* **Exercise details**: Among the lines below, a stretch begins at the one with "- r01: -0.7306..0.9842" and ends at the one with "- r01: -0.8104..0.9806". Repeat that stretch exactly, ends included.

Dataset records

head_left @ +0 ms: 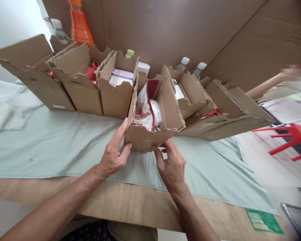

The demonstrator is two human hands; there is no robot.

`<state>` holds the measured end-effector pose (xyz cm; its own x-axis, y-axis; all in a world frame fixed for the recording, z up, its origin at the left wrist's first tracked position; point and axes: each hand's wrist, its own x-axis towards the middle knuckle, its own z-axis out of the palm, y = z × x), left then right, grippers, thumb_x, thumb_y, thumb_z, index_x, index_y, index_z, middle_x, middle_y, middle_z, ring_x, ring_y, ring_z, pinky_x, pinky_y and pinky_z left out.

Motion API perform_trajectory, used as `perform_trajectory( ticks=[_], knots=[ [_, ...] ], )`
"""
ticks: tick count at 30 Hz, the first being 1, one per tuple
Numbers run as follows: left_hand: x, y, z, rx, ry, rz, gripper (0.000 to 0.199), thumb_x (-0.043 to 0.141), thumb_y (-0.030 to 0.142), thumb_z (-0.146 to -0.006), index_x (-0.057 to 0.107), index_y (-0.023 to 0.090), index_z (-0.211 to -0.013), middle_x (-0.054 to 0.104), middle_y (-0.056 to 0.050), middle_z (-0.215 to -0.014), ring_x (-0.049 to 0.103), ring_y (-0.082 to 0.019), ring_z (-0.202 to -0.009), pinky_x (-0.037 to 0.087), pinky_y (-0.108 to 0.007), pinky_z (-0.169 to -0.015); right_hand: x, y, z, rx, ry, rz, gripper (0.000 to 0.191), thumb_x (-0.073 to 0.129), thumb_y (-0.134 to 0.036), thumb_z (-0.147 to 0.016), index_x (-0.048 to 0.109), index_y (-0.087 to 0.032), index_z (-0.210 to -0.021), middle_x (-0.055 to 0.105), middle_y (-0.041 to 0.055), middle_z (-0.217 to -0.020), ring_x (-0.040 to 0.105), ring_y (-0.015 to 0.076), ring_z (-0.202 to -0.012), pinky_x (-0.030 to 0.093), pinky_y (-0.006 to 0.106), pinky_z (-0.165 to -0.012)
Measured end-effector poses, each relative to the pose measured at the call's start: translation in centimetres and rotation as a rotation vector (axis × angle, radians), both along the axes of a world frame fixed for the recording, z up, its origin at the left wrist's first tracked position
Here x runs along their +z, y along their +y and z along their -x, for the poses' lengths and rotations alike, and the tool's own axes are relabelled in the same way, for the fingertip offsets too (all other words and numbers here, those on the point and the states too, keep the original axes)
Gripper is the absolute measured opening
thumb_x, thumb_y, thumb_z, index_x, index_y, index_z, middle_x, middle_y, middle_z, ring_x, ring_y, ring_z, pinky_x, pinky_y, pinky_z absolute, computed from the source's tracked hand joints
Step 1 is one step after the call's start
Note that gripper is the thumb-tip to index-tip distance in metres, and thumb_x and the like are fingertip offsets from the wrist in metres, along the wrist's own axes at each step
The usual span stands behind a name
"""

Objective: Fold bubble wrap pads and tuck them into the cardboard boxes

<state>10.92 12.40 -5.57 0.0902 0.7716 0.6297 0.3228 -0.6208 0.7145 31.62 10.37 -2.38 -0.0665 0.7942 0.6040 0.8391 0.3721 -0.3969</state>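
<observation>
An open cardboard box (140,139) stands slightly forward of a row of similar boxes, holding a white and dark red printed packet (143,112) and a clear plastic-wrapped item (156,113). My left hand (115,150) rests against the box's left front corner, thumb and fingers apart. At the lower right front edge, my right hand (171,162) pinches the box's bottom edge between thumb and bent fingers. The fingertips there are partly hidden.
Several open boxes (84,97) flank it, some with red packets. Behind stand an orange bottle (80,28) and clear bottles (184,62). Clear plastic (7,107) lies left on the green cloth (52,144). A red stool (294,137) and another person's arm (266,85) are at right.
</observation>
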Motion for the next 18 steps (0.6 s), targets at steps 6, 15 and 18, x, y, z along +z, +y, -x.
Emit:
perform_trajectory(
  ticks=[6,15,18],
  knots=[
    [-0.3,1.3,-0.3,0.145,0.043,0.136,0.057,0.055,0.020,-0.097,0.047,0.024,-0.153,0.060,-0.012,-0.148,0.061,-0.027,-0.135,0.054,-0.047,-0.113,0.8,2.4,-0.8,-0.059,-0.054,0.102,0.019,0.056,-0.032,-0.097,0.065,-0.021,-0.109,0.075,0.0065,-0.092,0.070,0.0212,-0.079,0.051,0.032,-0.070],
    [0.0,0.6,0.2,0.212,0.038,0.292,0.042,0.055,0.018,-0.092,0.061,0.022,-0.134,0.064,-0.005,-0.106,0.065,-0.012,-0.079,0.054,-0.022,-0.060,1.5,5.8,-1.8,-0.168,-0.064,0.202,0.023,0.057,-0.039,-0.094,0.067,-0.022,-0.083,0.077,0.0054,-0.080,0.068,0.0193,-0.066,0.042,0.029,-0.062],
    [0.0,0.5,0.0,0.179,0.004,0.327,0.047,0.056,0.017,-0.090,0.058,0.021,-0.138,0.065,-0.008,-0.114,0.068,-0.014,-0.085,0.053,-0.021,-0.057,3.9,5.7,-3.3,-0.139,0.056,0.085,0.022,0.059,-0.038,-0.096,0.072,-0.022,-0.103,0.077,0.0045,-0.087,0.069,0.0180,-0.071,0.051,0.030,-0.072]
  ],
)
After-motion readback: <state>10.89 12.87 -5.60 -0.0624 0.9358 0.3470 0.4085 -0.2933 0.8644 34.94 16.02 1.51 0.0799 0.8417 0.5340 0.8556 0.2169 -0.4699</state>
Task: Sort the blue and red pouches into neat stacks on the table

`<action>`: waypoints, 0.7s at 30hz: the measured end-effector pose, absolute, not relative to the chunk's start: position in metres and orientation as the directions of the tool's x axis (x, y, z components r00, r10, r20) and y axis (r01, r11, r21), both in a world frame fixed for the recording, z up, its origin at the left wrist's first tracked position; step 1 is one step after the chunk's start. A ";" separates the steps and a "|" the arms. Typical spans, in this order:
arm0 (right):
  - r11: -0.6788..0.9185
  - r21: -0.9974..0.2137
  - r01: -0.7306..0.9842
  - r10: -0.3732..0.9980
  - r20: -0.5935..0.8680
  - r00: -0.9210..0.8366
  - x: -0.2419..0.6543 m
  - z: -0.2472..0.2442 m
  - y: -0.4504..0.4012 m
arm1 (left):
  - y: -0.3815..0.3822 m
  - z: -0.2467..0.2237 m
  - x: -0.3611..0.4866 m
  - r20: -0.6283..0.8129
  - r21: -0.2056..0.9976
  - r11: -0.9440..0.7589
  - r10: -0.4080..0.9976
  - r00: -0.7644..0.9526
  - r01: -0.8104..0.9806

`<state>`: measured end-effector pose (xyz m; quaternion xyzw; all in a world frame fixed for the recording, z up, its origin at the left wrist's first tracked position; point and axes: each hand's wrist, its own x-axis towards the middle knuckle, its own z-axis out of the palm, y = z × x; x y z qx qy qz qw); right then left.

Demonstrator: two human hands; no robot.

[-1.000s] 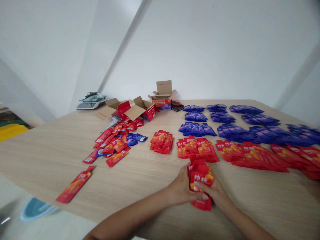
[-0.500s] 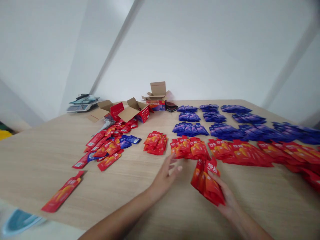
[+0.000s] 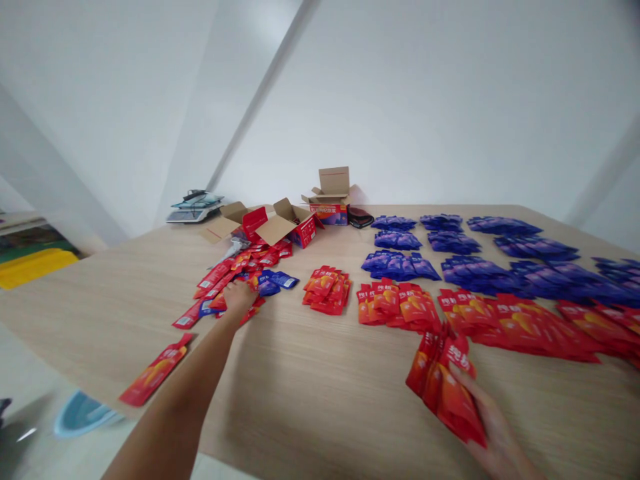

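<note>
My left hand [image 3: 240, 293] is down on a mixed pile of red sachets [image 3: 219, 272] and blue sachets [image 3: 270, 287], its fingers curled into the pile. Whatever is under those fingertips is hidden. A bundle of several red sachets [image 3: 445, 383] is clasped in my right hand [image 3: 493, 417], held tilted above the table on the right. Just beyond that bundle lie rows of red sachets [image 3: 400, 303]. Between the two hands, farther back, sits a small stack of red sachets [image 3: 327, 290]. One red sachet [image 3: 156, 373] lies alone near the table's front left edge.
Blue sachet bundles [image 3: 400, 263] fill rows at the back right of the table [image 3: 310, 380]. Opened cartons [image 3: 303, 230] and a red-and-blue box [image 3: 330, 212] stand at the back, with a scale [image 3: 193, 213] to their left. A blue basin [image 3: 83, 417] is below on the floor.
My left hand has moved left, from beside the red rows to the mixed pile, its fingers now curled. My right hand still holds the red bundle. The view has shifted left.
</note>
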<state>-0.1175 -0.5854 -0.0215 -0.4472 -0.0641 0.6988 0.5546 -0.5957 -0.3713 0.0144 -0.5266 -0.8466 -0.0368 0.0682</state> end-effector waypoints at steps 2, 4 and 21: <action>-0.387 -0.568 -0.726 0.824 -0.567 0.004 -0.115 -0.024 -0.586 | -0.362 0.011 -0.593 0.169 -0.009 0.474 0.868 -0.466 0.880; -0.391 -0.534 -0.750 0.814 -0.580 -0.012 -0.114 -0.027 -0.586 | -0.357 0.011 -0.596 0.178 -0.008 0.497 0.854 -0.488 0.868; -0.376 -0.455 -0.807 0.793 -0.608 -0.027 -0.118 -0.024 -0.583 | -0.320 0.001 -0.598 0.089 0.025 0.356 0.930 -0.357 0.934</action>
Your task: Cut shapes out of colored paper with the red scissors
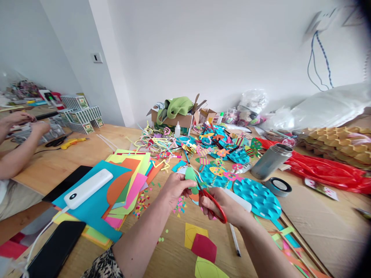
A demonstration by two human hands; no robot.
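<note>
Between the fingers of my left hand (pixel 176 189) is a piece of green paper (pixel 189 175), held up over the table. My right hand (pixel 217 204) grips red-handled scissors (pixel 219 211), their blades against the paper's right side. Below my hands lie a yellow paper piece (pixel 193 233), a dark red one (pixel 205 248) and a yellow-green one (pixel 208 268) with a drawn outline. Tiny paper bits (pixel 180 204) are scattered by my left wrist. A pen (pixel 235 239) lies under my right forearm.
Coloured paper sheets (pixel 130 185) with a white power bank (pixel 88 188) lie left. Blue paper discs (pixel 257 197), paper fish (pixel 217 171) and a metal flask (pixel 271 160) stand or lie beyond and right. Another person's hands (pixel 40 125) work at far left.
</note>
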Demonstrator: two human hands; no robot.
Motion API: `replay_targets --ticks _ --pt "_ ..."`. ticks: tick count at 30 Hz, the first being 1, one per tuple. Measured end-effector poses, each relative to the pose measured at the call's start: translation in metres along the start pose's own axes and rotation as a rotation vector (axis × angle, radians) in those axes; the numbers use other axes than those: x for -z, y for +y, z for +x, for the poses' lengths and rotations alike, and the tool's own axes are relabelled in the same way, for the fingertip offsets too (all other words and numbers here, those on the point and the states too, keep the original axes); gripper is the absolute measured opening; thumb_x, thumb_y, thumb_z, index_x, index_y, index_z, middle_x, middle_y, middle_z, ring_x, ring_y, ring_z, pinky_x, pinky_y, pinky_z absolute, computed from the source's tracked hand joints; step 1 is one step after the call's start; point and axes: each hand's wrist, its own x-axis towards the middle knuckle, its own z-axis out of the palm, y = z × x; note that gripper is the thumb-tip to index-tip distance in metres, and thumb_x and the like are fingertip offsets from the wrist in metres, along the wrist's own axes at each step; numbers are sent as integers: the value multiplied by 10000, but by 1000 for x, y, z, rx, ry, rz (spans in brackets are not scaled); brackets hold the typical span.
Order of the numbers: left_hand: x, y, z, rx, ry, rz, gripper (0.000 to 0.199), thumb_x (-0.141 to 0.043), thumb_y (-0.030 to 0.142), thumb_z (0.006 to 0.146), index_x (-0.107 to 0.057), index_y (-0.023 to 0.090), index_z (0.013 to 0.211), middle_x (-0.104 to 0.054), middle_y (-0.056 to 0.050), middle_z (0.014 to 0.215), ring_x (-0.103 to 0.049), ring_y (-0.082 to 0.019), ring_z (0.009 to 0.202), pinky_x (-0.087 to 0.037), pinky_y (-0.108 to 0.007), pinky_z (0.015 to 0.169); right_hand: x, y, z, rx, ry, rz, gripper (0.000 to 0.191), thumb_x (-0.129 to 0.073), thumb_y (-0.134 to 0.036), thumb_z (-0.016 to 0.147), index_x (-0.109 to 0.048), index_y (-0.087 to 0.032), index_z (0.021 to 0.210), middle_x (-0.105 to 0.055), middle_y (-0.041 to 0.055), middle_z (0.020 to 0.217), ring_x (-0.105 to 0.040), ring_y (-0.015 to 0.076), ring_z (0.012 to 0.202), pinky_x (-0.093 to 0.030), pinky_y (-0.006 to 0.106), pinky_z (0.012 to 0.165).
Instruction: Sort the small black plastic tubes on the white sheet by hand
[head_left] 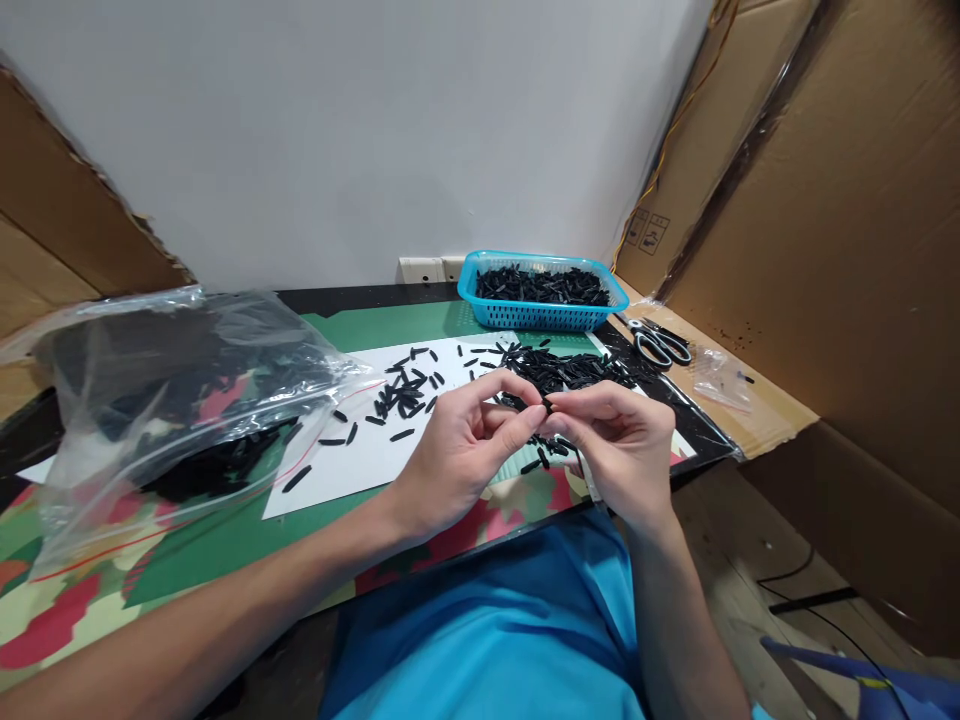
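Note:
My left hand (pixel 480 430) and my right hand (pixel 611 430) meet over the table's front part, thumbs and forefingers pinched around one small black piece (pixel 547 405). Fingertips cover most of that piece, so its exact kind is hard to tell. Just behind the hands lies a dense pile of short black oblong pieces (pixel 570 366). More such pieces (pixel 405 392) are scattered to the left on a white sheet (pixel 345 475). A few (pixel 541 458) lie below the hands, close to the table edge.
A blue plastic basket (pixel 540 318) filled with black pieces stands at the back by the wall. On the left sits a clear zip bag (pixel 187 390) with black pieces inside. Scissors (pixel 654 343) and a small clear bag (pixel 721 380) lie at right, beside cardboard walls (pixel 832 220).

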Motion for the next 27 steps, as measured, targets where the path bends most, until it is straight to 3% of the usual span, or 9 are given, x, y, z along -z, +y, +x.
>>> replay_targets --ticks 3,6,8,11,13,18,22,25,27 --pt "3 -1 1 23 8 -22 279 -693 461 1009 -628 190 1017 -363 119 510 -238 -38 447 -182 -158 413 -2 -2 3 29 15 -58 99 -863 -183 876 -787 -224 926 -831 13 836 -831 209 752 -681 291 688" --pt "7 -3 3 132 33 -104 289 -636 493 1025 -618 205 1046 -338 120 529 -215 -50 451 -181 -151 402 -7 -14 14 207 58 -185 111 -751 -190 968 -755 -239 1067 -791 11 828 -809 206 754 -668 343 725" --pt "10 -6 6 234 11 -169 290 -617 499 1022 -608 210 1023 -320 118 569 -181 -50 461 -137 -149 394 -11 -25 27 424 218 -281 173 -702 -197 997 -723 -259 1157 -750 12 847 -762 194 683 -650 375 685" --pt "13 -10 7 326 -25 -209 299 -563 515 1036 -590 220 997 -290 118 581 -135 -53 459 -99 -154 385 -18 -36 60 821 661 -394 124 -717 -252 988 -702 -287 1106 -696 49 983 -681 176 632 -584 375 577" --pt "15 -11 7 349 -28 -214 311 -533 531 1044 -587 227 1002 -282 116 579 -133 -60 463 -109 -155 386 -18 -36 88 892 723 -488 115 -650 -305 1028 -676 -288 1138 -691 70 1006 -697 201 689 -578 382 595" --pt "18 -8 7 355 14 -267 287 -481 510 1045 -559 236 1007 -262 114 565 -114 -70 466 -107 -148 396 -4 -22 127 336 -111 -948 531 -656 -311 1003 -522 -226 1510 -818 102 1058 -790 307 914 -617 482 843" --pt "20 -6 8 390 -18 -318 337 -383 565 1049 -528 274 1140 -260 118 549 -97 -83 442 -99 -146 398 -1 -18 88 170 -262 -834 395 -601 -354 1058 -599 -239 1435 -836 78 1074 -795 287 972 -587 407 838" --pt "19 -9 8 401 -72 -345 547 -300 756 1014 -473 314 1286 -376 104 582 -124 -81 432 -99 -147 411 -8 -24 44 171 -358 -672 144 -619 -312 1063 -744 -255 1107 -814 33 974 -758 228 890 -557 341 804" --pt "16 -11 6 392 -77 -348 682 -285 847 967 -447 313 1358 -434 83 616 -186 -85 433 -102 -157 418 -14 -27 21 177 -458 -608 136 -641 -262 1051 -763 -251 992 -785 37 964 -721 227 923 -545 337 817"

* **Response to the exercise**:
  - r01: -0.7306..0.9842
  - r10: -0.3732..0.9980
  - r20: -0.5935..0.8680
  - r00: -0.9210..0.8366
  - x: -0.2419..0.6543 m
  - z: -0.2472..0.2442 m
  - y: -0.4504..0.4012 m
arm1 (left):
  - y: -0.3815..0.3822 m
  - z: -0.2467..0.2237 m
  - x: -0.3611..0.4866 m
  - r20: -0.6283..0.8129
  - r21: -0.2056..0.9976
  - r11: -0.9440..0.7589
  - r10: -0.4080..0.9976
  - r00: -0.7644..0.9526
  - r01: -0.8104..0.9806

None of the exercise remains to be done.